“Saat mendengar kata ‘bakat’, pahamilah ia sebagai pertemuan antara anugerah dan kesungguhan.”
Entah sejak kapan aku mendapati bahwa kata ‘bakat’ seolah memiliki makna yang ber inuansa magis. Orang yang berbakat adalah orang yang berbeda, tiada lain, datang tiba-tiba, seolah-olah Tuhan telah menakdirkannya demikian dan tak memberikannya pada yang lain. Para berbakat adalah orang yang unik, bahkan cenderung dianggap aneh pada mulanya.
Namun itu dulu.
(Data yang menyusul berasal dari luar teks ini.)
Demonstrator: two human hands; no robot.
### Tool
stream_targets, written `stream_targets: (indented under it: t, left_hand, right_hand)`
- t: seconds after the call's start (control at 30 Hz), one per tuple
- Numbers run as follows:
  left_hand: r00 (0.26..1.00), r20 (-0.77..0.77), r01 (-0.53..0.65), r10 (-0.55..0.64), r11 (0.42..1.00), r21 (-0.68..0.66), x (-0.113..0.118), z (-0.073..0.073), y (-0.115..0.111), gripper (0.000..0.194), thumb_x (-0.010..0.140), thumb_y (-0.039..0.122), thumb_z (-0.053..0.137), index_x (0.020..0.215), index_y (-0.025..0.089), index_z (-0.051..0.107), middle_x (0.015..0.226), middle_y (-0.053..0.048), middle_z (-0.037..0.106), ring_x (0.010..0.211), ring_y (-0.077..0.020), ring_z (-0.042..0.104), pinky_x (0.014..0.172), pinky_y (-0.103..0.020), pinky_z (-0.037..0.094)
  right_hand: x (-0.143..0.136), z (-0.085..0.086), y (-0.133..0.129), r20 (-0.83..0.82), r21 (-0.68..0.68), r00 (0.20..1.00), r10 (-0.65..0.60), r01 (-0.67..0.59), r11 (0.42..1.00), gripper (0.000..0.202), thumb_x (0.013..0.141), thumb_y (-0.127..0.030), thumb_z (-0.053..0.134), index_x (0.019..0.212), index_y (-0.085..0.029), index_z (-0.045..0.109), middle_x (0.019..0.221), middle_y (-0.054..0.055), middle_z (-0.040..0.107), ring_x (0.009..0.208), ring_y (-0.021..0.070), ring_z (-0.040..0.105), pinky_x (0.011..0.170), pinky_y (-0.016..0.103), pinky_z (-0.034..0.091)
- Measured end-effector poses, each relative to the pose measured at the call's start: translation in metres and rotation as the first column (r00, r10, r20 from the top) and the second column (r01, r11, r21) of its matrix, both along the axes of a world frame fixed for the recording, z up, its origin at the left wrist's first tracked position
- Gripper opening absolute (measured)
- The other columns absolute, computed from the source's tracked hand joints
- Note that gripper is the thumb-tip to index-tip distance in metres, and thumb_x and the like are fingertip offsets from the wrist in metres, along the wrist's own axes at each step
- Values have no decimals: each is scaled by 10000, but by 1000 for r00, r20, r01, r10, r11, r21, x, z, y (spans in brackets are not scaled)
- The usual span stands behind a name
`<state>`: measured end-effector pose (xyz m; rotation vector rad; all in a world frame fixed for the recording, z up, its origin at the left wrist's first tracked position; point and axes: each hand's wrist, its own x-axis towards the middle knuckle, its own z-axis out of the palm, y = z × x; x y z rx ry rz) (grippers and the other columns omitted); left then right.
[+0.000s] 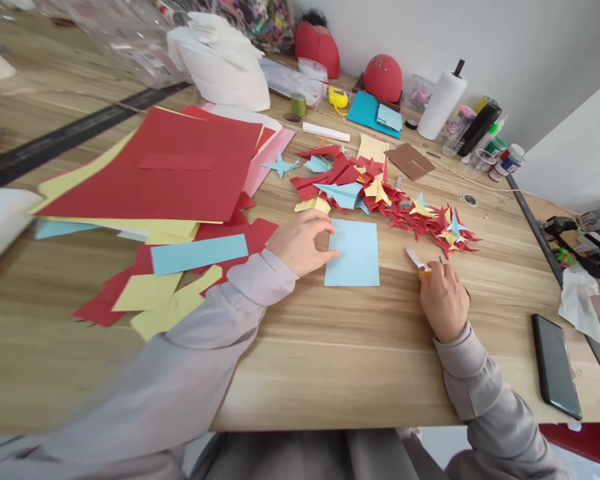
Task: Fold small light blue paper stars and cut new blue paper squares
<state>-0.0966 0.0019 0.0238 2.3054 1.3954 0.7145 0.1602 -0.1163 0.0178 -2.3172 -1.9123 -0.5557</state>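
A light blue paper sheet (353,257), nearly square, lies flat on the wooden table in front of me. My left hand (303,243) is at its left edge, thumb and fingers apart, with the fingertips over the paper's margin. To the right of the sheet, my right hand (445,300) rests low on the table with its fingers curled around a slim tool (414,258). Only the tool's pale end and a bit of orange show; the fingers hide its kind. Beyond both hands spreads a pile of folded red, blue and yellow paper pieces (335,173).
Large red sheets (160,163) over yellow ones lie at left, with a blue strip (200,254) and yellow scraps (147,291) nearer me. A phone (556,365) lies at right. Behind stand a white bottle (441,103), a yellow tape measure (337,98) and paint jars (510,160).
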Motion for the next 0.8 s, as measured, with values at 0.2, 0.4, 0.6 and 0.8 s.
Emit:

Kala aku belum menelusuri perjalanan para berbakat. Menelaah sedikit saja kisah hidup salah seorang dari mereka sungguh segera menyadarkanku bahwa nuansa keajaiban itu remeh belaka. Adalah Malcom Gladwell, yang mempopulerkan istilah ‘Aturan 10.000 Jam’. Bahwa para pakar kelas dunia, dalam bidang apapun, adalah mereka yang telah melewati masa latihan selama 10 ribu jam. Dan bukan sekedar latihan, melainkan deliberate practice, yakni latihan yang terus ditingkatkan kualitasnya secara berkala. Pada titik itulah kita kemudian mengatakan dalam keterpesonaan, “Wah, dia benar-benar berbakat!”
Ya, aku pun tersenyum mendapati fakta serupa ini. Kenyataan bahwa para berbakat sejatinya melewati sekian panjang perjalanan membentuk diri sungguh meruntuhkan perkiraanku bahwa bakat adalah keajaiban semata.
Benar bahwa Tuhan menciptakan tiap insan dengan keunikan. Benar pula bahwa Dia menjadikan keunikan itu mulia dan tak terduplikasi oleh orang lain. Namun benar juga bahwa tiap diri mesti membayar harga pencarian dan pengolahan keunikan itu sehingga menjadi sesuatu yang bermakna bagi kehidupan.
Tak cukup kerja keras untuk menjadi berbakat. Ia harus didahului oleh proses penemuan keunikan. Tapi juga tak cukup menemukan keunikan untuk menjadi berbakat. Ia mesti ditindaklanjuti dengan penggemblengan berkelanjutan.
Maka bakat, adalah pertemuan antara anugerah dan kesungguhan. Tuhan mungkin anugerahkan suara emas, namun jadi tidaknya bakat bernyanyi ditentukan oleh kesungguhan berlatih setelahnya. Tuhan bisa jadi anugerahkan kecakapan memimpin, tapi jadi tidaknya seseorang sebagai pimpinan ditetapkan oleh ketekunannya menempa diri sesudahnya.
Lalu, apakah bisa kita menjadi berbakat dengan bersungguh-sungguh, meski tak punya bakat?
Ah, pertanyaan menggelitik. Penelusuranku sependek ini mengatakan bahwa kerapkali kita baru bisa mengatakan soal bakat jauh setelah kesungguhan itu dijalankan. Sebelum disungguhi, bakat yang indah seringkali belum terlihat.
Nah, bagaimana jika aku telah bersungguh-sungguh namun ternyata bukan itu bakatku?
Pertanyaan yang bagus pula. Ciri-ciri kemungkinan bakat yang kutemukan sederhana: adakah ia menggairahkanmu kala mengerjakannya? Adakah kau bersedia melakukannya terus-menerus meski belum kan tampak hasilnya? Adakah kau mau terus mengulang setiap usaha dari awal meski jatuh berkali-kali?
Jika jawabannya adalah “Ya!”, maka jalani saja. Mungkin saja itu bakatmu. Sebab tak ada para berbakat yang tak mencintai apa yang dilakukannya.